The media’s essential lifeblood is the message that we need to buy more so perhaps it’s unsurprising that we hear little about alternatives to traditional capitalism. When did we last hear for example, stories about embracing new economic systems incorporating egalitarianism and a lesser reliance on growth, the regulation of incomes, corporate “decapitation”, moneyless trade/bartering, the further regulation of advertising and a suggestion that repair is better than replacing?  Some of these of course, seem unlikely and overly idealistic, but we will never know how conceivable they will be unless they are offered by our news media as worthy of inclusion within the wider discussions about capitalism.

So perhaps there is a fundamental reluctance to report on climate change because of a general support for capitalism. That is one problem, but the rather background nature of climate change is another issue. Every day, the situation gets worse by increments – climate change is the story that’s always there, but not so often in the news because, perhaps, it isn’t a dynamic enough story for journalists and editors. Most recently, however, it has been on the news due to the activism and compelling, articulate commentary provided by a 16-year-old student from Sweden. Greta Thunberg has managed to get herself - and the looming climate crisis – on the front page of Time.

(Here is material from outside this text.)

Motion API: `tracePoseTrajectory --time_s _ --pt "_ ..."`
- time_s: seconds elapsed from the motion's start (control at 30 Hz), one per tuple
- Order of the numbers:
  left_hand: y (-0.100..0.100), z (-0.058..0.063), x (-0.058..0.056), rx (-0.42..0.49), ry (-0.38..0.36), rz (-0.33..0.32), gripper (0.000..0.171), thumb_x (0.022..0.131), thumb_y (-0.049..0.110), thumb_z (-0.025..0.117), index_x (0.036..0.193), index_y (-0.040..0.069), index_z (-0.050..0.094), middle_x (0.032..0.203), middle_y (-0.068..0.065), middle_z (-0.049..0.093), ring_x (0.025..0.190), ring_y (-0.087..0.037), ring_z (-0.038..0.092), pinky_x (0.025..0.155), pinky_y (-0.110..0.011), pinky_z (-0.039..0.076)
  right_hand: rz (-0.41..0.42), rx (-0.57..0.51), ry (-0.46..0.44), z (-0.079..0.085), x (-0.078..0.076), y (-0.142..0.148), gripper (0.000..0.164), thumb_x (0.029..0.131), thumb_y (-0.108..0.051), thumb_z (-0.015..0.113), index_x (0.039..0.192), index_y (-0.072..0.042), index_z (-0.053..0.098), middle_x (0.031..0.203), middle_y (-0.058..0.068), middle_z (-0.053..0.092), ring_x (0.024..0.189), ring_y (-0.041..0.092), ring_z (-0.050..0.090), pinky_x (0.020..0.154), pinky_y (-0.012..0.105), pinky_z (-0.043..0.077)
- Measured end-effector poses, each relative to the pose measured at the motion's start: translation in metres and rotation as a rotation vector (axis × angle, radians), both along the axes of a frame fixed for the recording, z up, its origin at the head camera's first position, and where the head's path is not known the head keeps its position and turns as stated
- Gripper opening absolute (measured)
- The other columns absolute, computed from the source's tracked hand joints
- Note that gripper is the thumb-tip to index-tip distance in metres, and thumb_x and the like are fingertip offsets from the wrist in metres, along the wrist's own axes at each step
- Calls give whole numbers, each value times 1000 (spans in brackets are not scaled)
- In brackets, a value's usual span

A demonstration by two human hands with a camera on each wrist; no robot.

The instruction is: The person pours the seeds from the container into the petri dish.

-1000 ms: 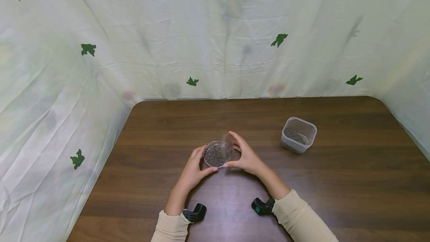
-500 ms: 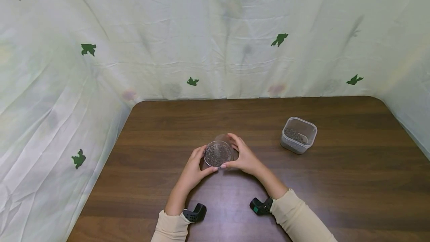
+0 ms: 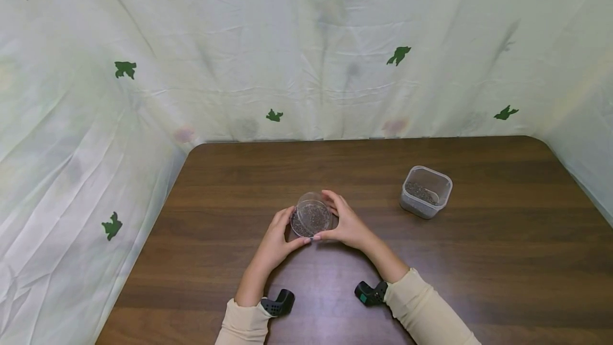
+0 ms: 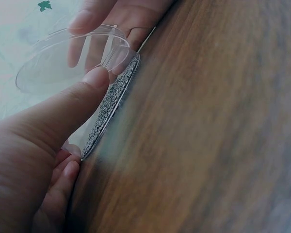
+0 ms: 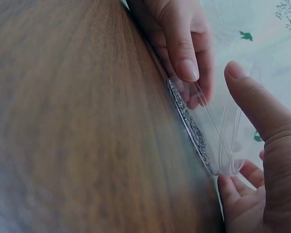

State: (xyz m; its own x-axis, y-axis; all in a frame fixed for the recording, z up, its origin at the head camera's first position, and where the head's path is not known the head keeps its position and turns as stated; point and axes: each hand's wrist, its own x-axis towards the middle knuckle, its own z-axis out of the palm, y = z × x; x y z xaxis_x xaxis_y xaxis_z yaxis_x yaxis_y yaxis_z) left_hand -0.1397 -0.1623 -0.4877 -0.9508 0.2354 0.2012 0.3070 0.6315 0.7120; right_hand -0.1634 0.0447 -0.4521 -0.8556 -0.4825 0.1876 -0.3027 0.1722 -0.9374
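A clear round petri dish (image 4: 108, 121) rests on the table, holding a layer of small dark grey grains (image 4: 110, 101). My left hand (image 3: 276, 242) grips the dish from its left side, thumb at the near edge and fingers around the far side. Tilted above it is the clear petri dish lid (image 4: 43, 60), pinched between thumb and fingers of my right hand (image 3: 349, 225). In the head view the lid overlaps the dish, shifted towards its far side. The right wrist view shows the lid's rim slanting over the dish, lower near the right fingers.
A clear plastic tub (image 3: 426, 191) without a lid stands to the right and farther back, with more dark grains inside. The brown wooden table (image 3: 503, 217) meets a white curtain (image 3: 335, 68) with green bird prints along its far edge.
My right hand has moved slightly left, carrying the lid from the dish's right side to over the dish. The left hand and dish have stayed in place.
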Motion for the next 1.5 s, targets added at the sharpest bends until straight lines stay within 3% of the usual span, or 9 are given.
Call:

But cynics might claim that this is only because the media is fascinated by Greta herself, rather than the message she is promoting. The real point is though, that she achieved what many before her have not; climate change became big news, and there is a lesson to be learnt. Journalism has an apparent need for novelty before a story will be included in the daily news agenda, and instead of fighting this, activists might need to embrace it. If climate change by itself is not a commanding enough story – irrespective of why that might be - then perhaps it needs to hide inside the Trojan horse of news values to make our nightly bulletins and front pages. It might be peacefully gate-crashing the race to become prime minister, or delivering the message via a less expected commentator. Either way, the job can be done.